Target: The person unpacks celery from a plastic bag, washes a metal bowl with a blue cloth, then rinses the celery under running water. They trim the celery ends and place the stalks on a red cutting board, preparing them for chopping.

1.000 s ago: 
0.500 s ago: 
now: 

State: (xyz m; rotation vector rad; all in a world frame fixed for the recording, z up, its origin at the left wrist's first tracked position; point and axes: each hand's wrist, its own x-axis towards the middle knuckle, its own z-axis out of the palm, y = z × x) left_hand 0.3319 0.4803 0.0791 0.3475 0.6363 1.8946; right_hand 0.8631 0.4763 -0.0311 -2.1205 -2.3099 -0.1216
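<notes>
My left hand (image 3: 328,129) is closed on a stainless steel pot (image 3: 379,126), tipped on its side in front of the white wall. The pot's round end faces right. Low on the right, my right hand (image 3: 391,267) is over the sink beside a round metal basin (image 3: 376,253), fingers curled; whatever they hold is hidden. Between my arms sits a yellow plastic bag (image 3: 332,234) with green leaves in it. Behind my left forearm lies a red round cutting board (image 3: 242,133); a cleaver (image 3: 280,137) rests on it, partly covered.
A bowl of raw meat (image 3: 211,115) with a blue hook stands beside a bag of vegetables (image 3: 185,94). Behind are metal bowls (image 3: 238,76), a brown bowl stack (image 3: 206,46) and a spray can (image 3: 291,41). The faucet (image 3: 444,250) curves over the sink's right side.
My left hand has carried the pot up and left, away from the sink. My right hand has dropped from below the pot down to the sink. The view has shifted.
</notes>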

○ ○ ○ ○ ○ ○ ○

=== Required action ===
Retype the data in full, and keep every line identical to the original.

=== Response area ===
Target: The person unpacks celery from a plastic bag, washes a metal bowl with a blue cloth, then rinses the celery under running water. They trim the celery ends and place the stalks on a red cutting board, preparing them for chopping.

1.000 s ago: 
0.500 s ago: 
now: 

State: (xyz m; rotation vector rad; all in a world frame fixed for the recording, z up, its origin at the left wrist's first tracked position; point and axes: each hand's wrist, its own x-axis towards the middle knuckle, its own z-axis out of the palm, y = z × x) left_hand 0.3319 0.4803 0.0791 0.3475 0.6363 1.8946; right_hand 0.8631 0.4763 -0.0311 -2.1205 -2.3099 -0.1216
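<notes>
My left hand (image 3: 328,129) is closed on a stainless steel pot (image 3: 379,126), tipped on its side in front of the white wall. The pot's round end faces right. Low on the right, my right hand (image 3: 391,267) is over the sink beside a round metal basin (image 3: 376,253), fingers curled; whatever they hold is hidden. Between my arms sits a yellow plastic bag (image 3: 332,234) with green leaves in it. Behind my left forearm lies a red round cutting board (image 3: 242,133); a cleaver (image 3: 280,137) rests on it, partly covered.
A bowl of raw meat (image 3: 211,115) with a blue hook stands beside a bag of vegetables (image 3: 185,94). Behind are metal bowls (image 3: 238,76), a brown bowl stack (image 3: 206,46) and a spray can (image 3: 291,41). The faucet (image 3: 444,250) curves over the sink's right side.
My left hand has carried the pot up and left, away from the sink. My right hand has dropped from below the pot down to the sink. The view has shifted.
</notes>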

The response is finished.